Storage

Configure health checks

5 min readUpdated April 2026

Health checks are Kubernetes’ mechanism for keeping your application reliable without operator intervention. StackBlaze configures two probe types from your dashboard: a readiness probe that controls whether a pod receives traffic, and a liveness probe that controls whether a pod is restarted.

Getting these right is the single most impactful thing you can do to make your service production-grade. A well-configured health check means zero-downtime deploys, automatic recovery from crashes, and no surprises for users.

Readiness vs liveness, what's the difference?

ProbeWhat happens on failureUse for
ReadinessPod removed from load balancer endpoints, no traffic sentApp not yet warm, DB migration running, cache loading
LivenessPod is killed and replaced with a fresh containerDeadlock, OOM, infinite loop, frozen event loop

Express.js, /health endpoint

src/health.ts

import db from './db'

 

app.get('/health', async (req, res) => {

  try {

    // Verify DB reachable, fail fast if not

    await db.raw('SELECT 1')

    res.json(({ status: 'ok', uptime: process.uptime() }))

  } catch {

    res.status(503).json(({ status: 'error' }))

  }

})

FastAPI, /health endpoint

main.py

from fastapi import FastAPI

from sqlalchemy import text

from .database import engine

 

app = FastAPI()

 

@app.get("/health")

async def health():

  with engine.connect() as conn:

    conn.execute(text("SELECT 1"))

  return {"status": "ok"}

Traffic routing with health checks

Load Balancer

routes to passing

pods only

Pod 1, ready

GET /health → 200

receiving traffic

Pod 2, ready

GET /health → 200

receiving traffic

Pod 3, restarting

GET /health → 503

no traffic sent

Under the hood

StackBlaze injects both probes into the pod spec using the values you configure in the Health tab:

  • readinessProbe: httpGet to your configured path. failureThreshold: 3, periodSeconds: 10 by default. Pod is removed from Service endpoints on failure and re-added once it recovers.
  • livenessProbe: same httpGet mechanism but with a longer initial delay (initialDelaySeconds: 30) so the pod has time to start. On consecutive failure, kubelet kills the container.
  • Rolling deploys wait for readiness: during a rolling update, minReadySeconds and the readiness probe together ensure no old pod is terminated until the new one is confirmed healthy. This is what gives you true zero-downtime deploys.
  • startupProbe (advanced), for slow-starting apps (e.g.
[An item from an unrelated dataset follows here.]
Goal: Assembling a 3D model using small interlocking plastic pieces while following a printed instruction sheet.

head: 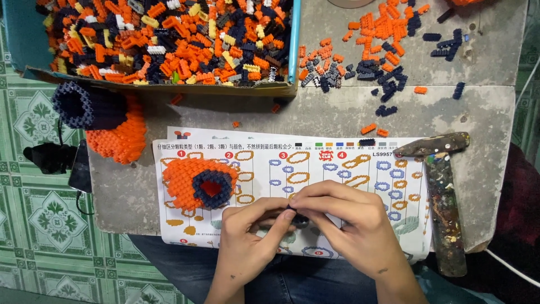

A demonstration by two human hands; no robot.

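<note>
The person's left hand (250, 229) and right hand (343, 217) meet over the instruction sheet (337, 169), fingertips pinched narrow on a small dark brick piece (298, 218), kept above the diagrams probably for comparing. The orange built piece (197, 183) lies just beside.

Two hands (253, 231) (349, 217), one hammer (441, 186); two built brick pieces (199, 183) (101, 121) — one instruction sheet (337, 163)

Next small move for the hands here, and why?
Probably press the small dark brick piece together: both the left hand and right hand pinch it over the instruction sheet, fingertips meeting on it. Whether it is already seated is hidden by the fingers.
</note>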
JVM warm-up), enable the startup probe in advanced settings. It disables liveness checks until the startup probe passes, preventing premature restarts during initialisation.

Step by step

01

Add a /health endpoint to your app

Create a lightweight HTTP endpoint that returns 200 OK when your service is ready to accept traffic. The endpoint should verify that critical dependencies (database connections, caches) are reachable. A 5xx response or a timeout signals to Kubernetes that the pod is unhealthy.

02

Configure the health check in the dashboard

Go to your service → Health tab. Set the path (e.g. /health), the check interval (default: 10s), and the failure threshold (default: 3 consecutive failures before action is taken). You can configure readiness and liveness probes independently with different paths and intervals.

03

StackBlaze routes traffic only to passing pods

Kubernetes removes pods failing their readiness probe from the Service's endpoint list. Traffic is automatically redistributed to healthy pods. This happens silently, end users see no errors. During a rolling deploy, new pods must pass their readiness probe before old pods are terminated.

04

Failed liveness probe triggers automatic restart

While the readiness probe gates traffic, the liveness probe gates pod survival. If a pod fails the liveness probe consecutively (at the configured failure threshold), Kubernetes kills it and starts a fresh replacement. This self-heals frozen or deadlocked processes without any manual intervention.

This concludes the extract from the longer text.